Abacavir hypersensitivity reaction
- Elizabeth J Phillips, MD, FRCPC, FRACP, FIDSA, FAAAAI
Elizabeth J Phillips, MD, FRCPC, FRACP, FIDSA, FAAAAI
- Professor of Medicine & Pharmacology
- John A. Oates Chair in Clinical Research
- Vanderbilt University Medical Center
- Institute for Immunology & Infectious Diseases
- Simon A Mallal, MBBS, FRACP, FRCPA
Simon A Mallal, MBBS, FRACP, FRCPA
- Professor of Medicine & Pathology, Immunology & Microbiology
- Major E.B. Stahlman Chair in Infectious Diseases
- Vanderbilt University Medical Center
- Director, Institute for Immunology & Infectious Diseases
Abacavir is a guanosine nucleoside analog with potent activity against HIV. However, in the premarketing phase of drug development, multiple reports emerged of a hypersensitivity syndrome associated with abacavir, which led to significant morbidity. Rare reports of mortality were associated with failure to recognize this clinical syndrome as drug hypersensitivity.

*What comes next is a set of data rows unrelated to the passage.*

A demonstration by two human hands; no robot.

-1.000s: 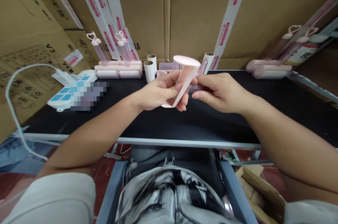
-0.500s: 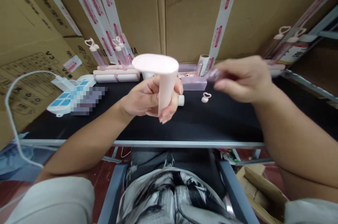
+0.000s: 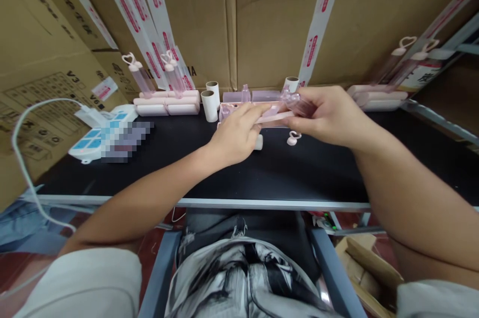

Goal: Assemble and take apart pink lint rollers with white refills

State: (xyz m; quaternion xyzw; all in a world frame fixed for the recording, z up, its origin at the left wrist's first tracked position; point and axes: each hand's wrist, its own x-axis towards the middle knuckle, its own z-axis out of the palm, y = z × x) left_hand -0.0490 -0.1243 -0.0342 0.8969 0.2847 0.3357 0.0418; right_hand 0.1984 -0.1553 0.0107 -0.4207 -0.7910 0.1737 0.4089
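Observation:
My left hand (image 3: pixel 239 133) reaches to the middle of the table, fingers laid over a pale pink plastic piece (image 3: pixel 275 117) that shows mostly edge-on; its grip is partly hidden. Closed around a translucent purple bottle (image 3: pixel 297 103), my right hand (image 3: pixel 325 113) keeps the bottle's narrow end toward that pink piece. A pink heart-loop cap (image 3: pixel 293 139) lies on the black tabletop below my right fingers. Beside my left fingertips is a small white cylinder (image 3: pixel 258 142). Pink and purple parts (image 3: pixel 226 109) sit partly hidden behind my hands.
White tubes (image 3: pixel 209 107) stand behind my left hand, another tube (image 3: pixel 291 83) behind my right. Pink cases with heart-topped bottles (image 3: pixel 168 103) stand back left, similar cases (image 3: pixel 381 98) back right. A power strip (image 3: pixel 90 143) lies left. Cardboard (image 3: pixel 269 23) walls the back.
My left hand has lowered and moved forward with the pink piece, which has turned from upright to nearly flat. My right hand has brought the purple bottle leftward, close to it.

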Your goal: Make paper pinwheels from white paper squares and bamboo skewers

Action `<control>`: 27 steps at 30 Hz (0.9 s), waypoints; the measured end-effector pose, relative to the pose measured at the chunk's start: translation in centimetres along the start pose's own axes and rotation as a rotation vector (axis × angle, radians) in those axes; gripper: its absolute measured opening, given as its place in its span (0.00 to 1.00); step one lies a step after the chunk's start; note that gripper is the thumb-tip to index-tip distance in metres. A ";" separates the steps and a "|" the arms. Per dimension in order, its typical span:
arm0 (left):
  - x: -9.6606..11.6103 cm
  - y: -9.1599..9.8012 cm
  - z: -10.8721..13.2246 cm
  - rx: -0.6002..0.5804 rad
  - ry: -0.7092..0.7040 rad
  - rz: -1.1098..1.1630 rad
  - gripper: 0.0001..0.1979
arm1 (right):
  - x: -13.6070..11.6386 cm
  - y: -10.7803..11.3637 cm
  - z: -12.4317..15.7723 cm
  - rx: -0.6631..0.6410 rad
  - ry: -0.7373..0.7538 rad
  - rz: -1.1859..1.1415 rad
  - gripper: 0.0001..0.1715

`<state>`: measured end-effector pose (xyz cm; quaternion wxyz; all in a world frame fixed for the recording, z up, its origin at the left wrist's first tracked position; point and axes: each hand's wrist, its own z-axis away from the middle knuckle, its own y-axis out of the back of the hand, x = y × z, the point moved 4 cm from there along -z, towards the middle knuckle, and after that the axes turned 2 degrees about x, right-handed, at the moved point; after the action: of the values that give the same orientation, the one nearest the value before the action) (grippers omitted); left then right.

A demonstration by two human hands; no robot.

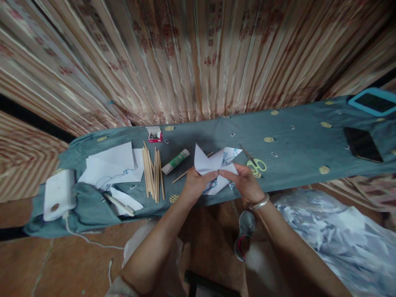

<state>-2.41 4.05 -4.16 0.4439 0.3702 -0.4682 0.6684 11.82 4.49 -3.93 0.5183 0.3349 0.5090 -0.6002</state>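
Observation:
A folded white paper pinwheel (pixel 204 161) with blue drawing on it is held over the front part of the cloth-covered table. My left hand (pixel 198 181) grips it from the left, thumb pressed near its centre. From the right, my right hand (pixel 246 181) pinches it, with the thumb at the middle too. A thin wooden stick (pixel 182 176) lies behind the paper, partly hidden by it. Yellow-green scissors (pixel 258 165) rest just right of my right hand. To the left of the paper lies a green and white glue stick (pixel 175 161).
Several wooden sticks (pixel 153 175) lie left of the glue stick, below a small red box (pixel 154 135) of tiny metal pieces. Further left are paper sheets (pixel 108 163), a pen (pixel 119 204) and a white corded device (pixel 60 194). At right are a phone (pixel 362 144) and a blue-framed tablet (pixel 374 102).

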 end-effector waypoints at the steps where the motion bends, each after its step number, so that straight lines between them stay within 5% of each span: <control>1: 0.0 0.0 0.1 -0.006 0.008 0.008 0.15 | 0.0 0.0 0.0 0.003 -0.003 0.000 0.15; 27: 0.2 1.1 0.2 0.015 0.053 -0.017 0.17 | 0.3 0.0 -0.3 -0.064 0.063 0.177 0.16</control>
<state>-3.49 3.76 -4.22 0.4591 0.3598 -0.4482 0.6774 11.68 4.65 -4.29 0.5634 0.3806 0.5122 -0.5248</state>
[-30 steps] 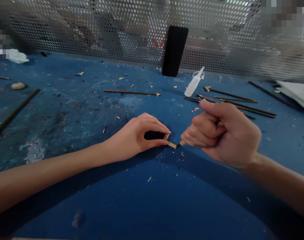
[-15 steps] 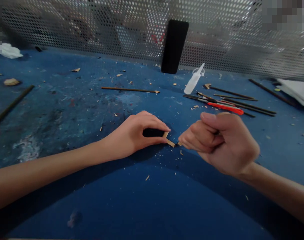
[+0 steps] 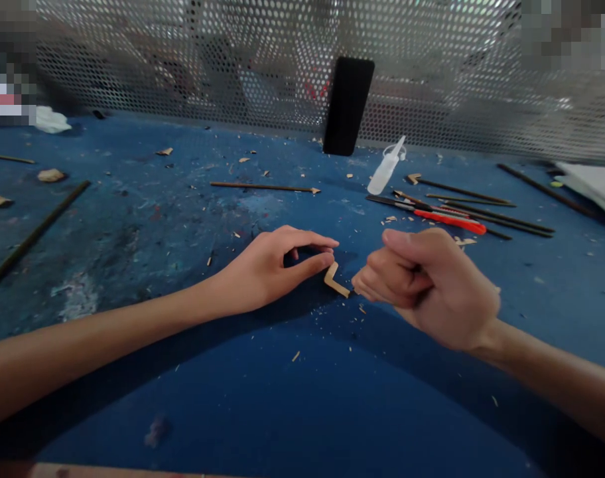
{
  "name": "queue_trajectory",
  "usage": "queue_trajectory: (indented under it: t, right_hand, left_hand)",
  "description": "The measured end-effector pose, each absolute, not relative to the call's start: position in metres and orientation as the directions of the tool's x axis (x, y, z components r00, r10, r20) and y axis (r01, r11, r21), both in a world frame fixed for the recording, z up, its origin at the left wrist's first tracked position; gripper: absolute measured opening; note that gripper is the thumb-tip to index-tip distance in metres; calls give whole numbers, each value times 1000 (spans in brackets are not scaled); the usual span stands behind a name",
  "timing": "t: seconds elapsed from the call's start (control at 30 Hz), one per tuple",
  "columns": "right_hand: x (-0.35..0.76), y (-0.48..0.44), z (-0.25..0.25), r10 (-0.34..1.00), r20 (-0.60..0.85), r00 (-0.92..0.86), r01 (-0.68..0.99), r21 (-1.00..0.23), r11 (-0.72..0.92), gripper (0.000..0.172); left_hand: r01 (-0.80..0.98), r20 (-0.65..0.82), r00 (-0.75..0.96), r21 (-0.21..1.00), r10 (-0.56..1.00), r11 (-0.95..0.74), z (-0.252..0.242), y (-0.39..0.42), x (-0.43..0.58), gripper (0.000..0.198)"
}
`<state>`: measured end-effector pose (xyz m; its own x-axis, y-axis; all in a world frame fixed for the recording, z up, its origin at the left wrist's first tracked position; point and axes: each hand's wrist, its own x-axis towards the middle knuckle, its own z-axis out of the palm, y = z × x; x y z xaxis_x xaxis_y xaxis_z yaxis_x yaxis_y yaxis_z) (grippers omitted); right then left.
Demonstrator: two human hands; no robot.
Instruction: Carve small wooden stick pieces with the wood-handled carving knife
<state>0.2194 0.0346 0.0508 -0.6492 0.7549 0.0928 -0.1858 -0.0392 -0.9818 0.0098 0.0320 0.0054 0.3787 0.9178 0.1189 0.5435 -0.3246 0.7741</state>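
Note:
A small bent piece of pale wood (image 3: 332, 284), with two angled arms, is at the middle of the blue table. My left hand (image 3: 277, 269) is just left of it, open, fingers stretched out and the thumb slightly below them. Its thumb tip is close to the piece's upper end; I cannot tell whether they touch. My right hand (image 3: 426, 285) is closed in a fist on the other side, its knuckles near the piece's lower end. Whatever it may hold is hidden. Tiny wood shavings (image 3: 327, 312) are scattered below the piece.
Behind my right hand lie a red-handled cutter (image 3: 449, 221) and several dark sticks (image 3: 501, 216). A white squeeze bottle (image 3: 385, 169) and a black phone (image 3: 349, 106) are farther back, before a perforated metal screen (image 3: 263, 66). Another stick (image 3: 263, 187) lies behind my left hand.
My left fingers have parted from the bent wood piece, which they pinched before. My right fist has shifted slightly left. The whole view has moved a little.

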Motion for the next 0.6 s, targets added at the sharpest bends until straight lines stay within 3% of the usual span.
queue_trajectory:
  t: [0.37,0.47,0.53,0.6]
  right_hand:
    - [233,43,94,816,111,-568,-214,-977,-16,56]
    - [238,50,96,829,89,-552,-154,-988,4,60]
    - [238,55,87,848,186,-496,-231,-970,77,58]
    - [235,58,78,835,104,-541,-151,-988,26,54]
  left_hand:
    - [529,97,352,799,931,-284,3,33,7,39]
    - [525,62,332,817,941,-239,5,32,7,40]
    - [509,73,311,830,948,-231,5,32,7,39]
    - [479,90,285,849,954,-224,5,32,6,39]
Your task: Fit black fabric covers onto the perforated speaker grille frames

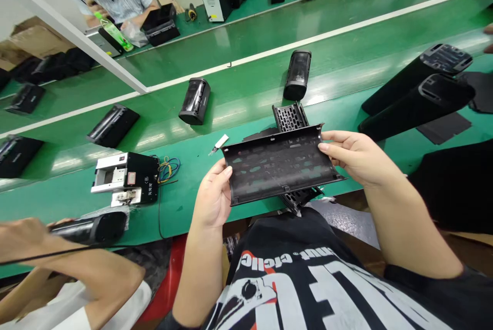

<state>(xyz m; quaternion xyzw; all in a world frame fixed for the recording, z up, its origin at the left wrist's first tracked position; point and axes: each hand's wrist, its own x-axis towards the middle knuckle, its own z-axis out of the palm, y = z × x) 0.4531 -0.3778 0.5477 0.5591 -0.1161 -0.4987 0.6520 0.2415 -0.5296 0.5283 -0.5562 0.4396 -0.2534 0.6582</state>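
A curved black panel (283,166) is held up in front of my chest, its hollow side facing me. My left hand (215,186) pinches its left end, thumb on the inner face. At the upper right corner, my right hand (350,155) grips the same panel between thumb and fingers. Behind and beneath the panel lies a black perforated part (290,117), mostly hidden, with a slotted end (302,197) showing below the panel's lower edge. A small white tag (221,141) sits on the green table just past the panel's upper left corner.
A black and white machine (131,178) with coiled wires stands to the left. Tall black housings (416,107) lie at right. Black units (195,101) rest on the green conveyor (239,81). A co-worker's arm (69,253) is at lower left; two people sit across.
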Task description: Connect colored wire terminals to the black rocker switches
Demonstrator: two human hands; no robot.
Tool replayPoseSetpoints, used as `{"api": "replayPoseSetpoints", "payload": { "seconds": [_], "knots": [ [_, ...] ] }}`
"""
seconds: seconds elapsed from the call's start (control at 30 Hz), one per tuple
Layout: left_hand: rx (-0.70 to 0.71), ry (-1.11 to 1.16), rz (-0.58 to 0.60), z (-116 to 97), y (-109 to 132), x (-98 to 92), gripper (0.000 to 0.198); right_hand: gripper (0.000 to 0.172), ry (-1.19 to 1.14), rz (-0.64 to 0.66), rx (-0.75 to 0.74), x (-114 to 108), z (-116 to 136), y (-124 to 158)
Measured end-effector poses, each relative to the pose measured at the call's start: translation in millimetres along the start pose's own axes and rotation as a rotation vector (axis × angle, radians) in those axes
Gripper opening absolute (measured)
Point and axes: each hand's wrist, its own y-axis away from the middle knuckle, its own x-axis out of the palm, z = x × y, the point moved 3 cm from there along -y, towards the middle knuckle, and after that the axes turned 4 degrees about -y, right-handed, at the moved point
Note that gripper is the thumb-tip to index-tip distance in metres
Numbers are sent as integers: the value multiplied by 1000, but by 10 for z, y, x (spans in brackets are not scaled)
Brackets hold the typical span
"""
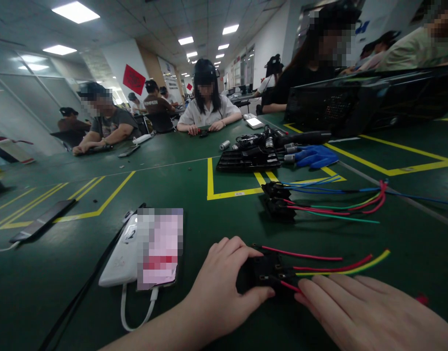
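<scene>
My left hand (224, 282) grips a small black connector block (265, 267) on the green table, thumb at the near side and fingers at the far side. Small metal contacts show on the block's top. Red wires (330, 269) and a yellow-green wire (356, 270) run off it to the right. With fingers closed together, my right hand (366, 307) holds a short red wire (290, 286) close to the block; its fingertips hide the rest of that wire. Beyond my hands lie more black connector blocks (278, 200) with blue, red and green wires attached.
A white power bank (119, 253) cabled to a phone (165, 248) lies left. Farther back are a black plastic grille (246, 161), tools and blue gloves (315, 156) beside yellow tape. A large black case (356, 105) stands back right. Several people sit around the table.
</scene>
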Motion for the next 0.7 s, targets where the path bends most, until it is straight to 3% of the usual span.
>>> {"api": "replayPoseSetpoints", "payload": {
  "seconds": [0.23, 0.47, 0.7],
  "knots": [
    [4, -21, -2, 8, 7, 14, 40, 52, -34, -35, -50, -122, -114, -144],
    [4, -20, -17, 15, 0, 11, 40, 34, 36, 69, -197, -165, -76, -259],
    [-8, -8, -14, 13, 9, 20, 41, 40, -6, 31, -202, -205, -129, -247]
  ]
}}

Research into this syndrome has demonstrated a host predisposition to this drug-associated hypersensitivity reaction, which is based on immunogenetics . Subsequent studies have demonstrated improved drug safety when abacavir use is restricted to patients without this genetic predisposition. This is the first time that an immunogenetic marker has been used in clinical practice to prevent a specific drug toxicity.
This topic will address the epidemiology, immunogenetics, clinical manifestations, clinical management, and screening recommendations for the abacavir hypersensitivity reaction (AHR). Indications for use of abacavir as part of combination antiretroviral therapy (ART) are discussed elsewhere. (See "Selecting antiretroviral regimens for the treatment-naïve HIV-infected patient".)
The term "human leukocyte antigen (HLA) system" is synonymous with the human major histocompatibility complex (MHC). These terms describe a group of genes on chromosome 6 that encode a variety of cell surface markers, antigen-presenting molecules, and other proteins involved in immune function. The HLA region is divided into three classes and there are three different class I antigens (HLA-A, -B, -C). (See "Human leukocyte antigens (HLA): A roadmap".)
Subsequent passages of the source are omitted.